> [Task requirements]
The whole listing is to be written out again exactly; the pictures are not.
□ □ □ □ □ □ □
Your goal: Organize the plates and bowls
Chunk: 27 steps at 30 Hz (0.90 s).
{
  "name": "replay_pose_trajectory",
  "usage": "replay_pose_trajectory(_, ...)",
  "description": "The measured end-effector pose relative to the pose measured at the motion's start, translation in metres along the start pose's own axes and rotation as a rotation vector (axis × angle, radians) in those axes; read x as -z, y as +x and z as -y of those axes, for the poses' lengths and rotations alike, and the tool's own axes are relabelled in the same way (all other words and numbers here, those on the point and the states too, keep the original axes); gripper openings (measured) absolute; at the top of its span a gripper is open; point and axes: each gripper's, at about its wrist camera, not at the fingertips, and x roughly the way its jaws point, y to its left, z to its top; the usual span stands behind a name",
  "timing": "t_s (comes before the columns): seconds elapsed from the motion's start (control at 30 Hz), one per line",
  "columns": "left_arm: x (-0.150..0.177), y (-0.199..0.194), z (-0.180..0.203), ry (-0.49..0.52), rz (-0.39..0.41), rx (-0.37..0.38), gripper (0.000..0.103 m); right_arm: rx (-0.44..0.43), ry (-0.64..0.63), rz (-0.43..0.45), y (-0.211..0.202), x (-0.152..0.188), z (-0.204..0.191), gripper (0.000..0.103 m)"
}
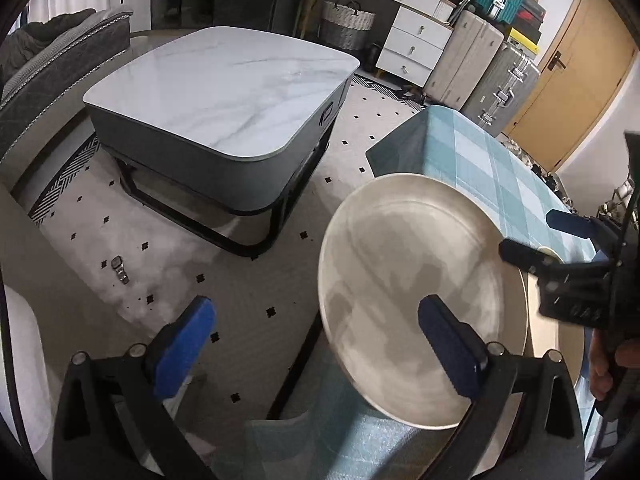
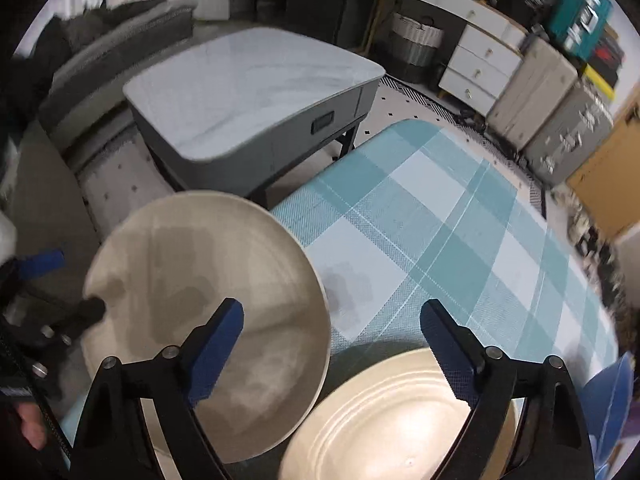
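Note:
A large cream plate (image 1: 416,292) hangs tilted above the near left corner of the checked table (image 1: 500,168); it also shows in the right wrist view (image 2: 208,288). My left gripper (image 1: 320,344) is open, its right finger (image 1: 452,352) in front of the plate; whether it touches the plate is unclear. My right gripper (image 2: 332,340) is open. It shows in the left wrist view (image 1: 532,236) at the plate's right rim, jaws apart around it. A second cream ridged plate (image 2: 384,420) lies on the table below my right gripper. A further rim (image 1: 552,332) shows behind the tilted plate.
The teal checked tablecloth (image 2: 440,220) covers the table. A marble-topped coffee table (image 1: 224,96) stands on the patterned rug beyond the edge. A blue object (image 2: 612,392) sits at the table's right edge. Drawers and suitcases (image 1: 480,64) line the far wall.

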Motion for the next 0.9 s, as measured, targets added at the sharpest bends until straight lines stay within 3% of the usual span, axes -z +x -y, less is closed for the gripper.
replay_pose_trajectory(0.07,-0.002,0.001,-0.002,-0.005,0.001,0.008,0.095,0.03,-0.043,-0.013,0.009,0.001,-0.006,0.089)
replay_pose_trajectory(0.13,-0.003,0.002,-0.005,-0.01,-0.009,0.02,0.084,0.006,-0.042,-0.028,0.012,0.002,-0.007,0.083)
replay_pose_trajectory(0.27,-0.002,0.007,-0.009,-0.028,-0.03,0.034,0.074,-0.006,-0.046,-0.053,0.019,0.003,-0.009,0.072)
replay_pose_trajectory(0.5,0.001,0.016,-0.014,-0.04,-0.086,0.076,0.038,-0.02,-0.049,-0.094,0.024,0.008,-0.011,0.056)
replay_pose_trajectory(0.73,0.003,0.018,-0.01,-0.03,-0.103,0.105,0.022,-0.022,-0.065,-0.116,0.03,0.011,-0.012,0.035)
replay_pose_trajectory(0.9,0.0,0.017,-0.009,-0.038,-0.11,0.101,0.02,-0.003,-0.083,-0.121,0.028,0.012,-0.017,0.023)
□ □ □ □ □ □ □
> [The completed task]
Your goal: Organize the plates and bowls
Chunk: 27 steps at 30 Hz (0.90 s).
{
  "name": "replay_pose_trajectory",
  "usage": "replay_pose_trajectory(_, ...)",
  "description": "The measured end-effector pose relative to the pose measured at the motion's start, translation in metres along the start pose's own axes and rotation as a rotation vector (axis × angle, radians) in those axes; read x as -z, y as +x and z as -y of those axes, for the poses' lengths and rotations alike, and the tool's own axes are relabelled in the same way (all other words and numbers here, those on the point and the states too, keep the original axes); gripper openings (measured) absolute; at the top of its span a gripper is open; point and axes: each gripper's, at about its wrist camera, not at the fingertips, and x roughly the way its jaws point, y to its left, z to its top; the usual span stands behind a name",
  "timing": "t_s (comes before the columns): seconds elapsed from the motion's start (control at 30 Hz), one per line",
  "columns": "left_arm: x (-0.150..0.177), y (-0.199..0.194), z (-0.180..0.203), ry (-0.49..0.52), rz (-0.39..0.41), rx (-0.37..0.38), gripper (0.000..0.103 m); right_arm: rx (-0.44..0.43), ry (-0.64..0.63), rz (-0.43..0.45), y (-0.211..0.202), x (-0.152..0.188), z (-0.204..0.191), gripper (0.000..0.103 m)"
}
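Note:
A large cream plate (image 1: 416,292) hangs tilted above the near left corner of the checked table (image 1: 500,168); it also shows in the right wrist view (image 2: 208,288). My left gripper (image 1: 320,344) is open, its right finger (image 1: 452,352) in front of the plate; whether it touches the plate is unclear. My right gripper (image 2: 332,340) is open. It shows in the left wrist view (image 1: 532,236) at the plate's right rim, jaws apart around it. A second cream ridged plate (image 2: 384,420) lies on the table below my right gripper. A further rim (image 1: 552,332) shows behind the tilted plate.
The teal checked tablecloth (image 2: 440,220) covers the table. A marble-topped coffee table (image 1: 224,96) stands on the patterned rug beyond the edge. A blue object (image 2: 612,392) sits at the table's right edge. Drawers and suitcases (image 1: 480,64) line the far wall.
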
Motion for the next 0.9 s, as measured, targets added at the sharpest bends until straight lines stay within 3% of the usual span, axes -z +x -y, less is closed for the gripper.
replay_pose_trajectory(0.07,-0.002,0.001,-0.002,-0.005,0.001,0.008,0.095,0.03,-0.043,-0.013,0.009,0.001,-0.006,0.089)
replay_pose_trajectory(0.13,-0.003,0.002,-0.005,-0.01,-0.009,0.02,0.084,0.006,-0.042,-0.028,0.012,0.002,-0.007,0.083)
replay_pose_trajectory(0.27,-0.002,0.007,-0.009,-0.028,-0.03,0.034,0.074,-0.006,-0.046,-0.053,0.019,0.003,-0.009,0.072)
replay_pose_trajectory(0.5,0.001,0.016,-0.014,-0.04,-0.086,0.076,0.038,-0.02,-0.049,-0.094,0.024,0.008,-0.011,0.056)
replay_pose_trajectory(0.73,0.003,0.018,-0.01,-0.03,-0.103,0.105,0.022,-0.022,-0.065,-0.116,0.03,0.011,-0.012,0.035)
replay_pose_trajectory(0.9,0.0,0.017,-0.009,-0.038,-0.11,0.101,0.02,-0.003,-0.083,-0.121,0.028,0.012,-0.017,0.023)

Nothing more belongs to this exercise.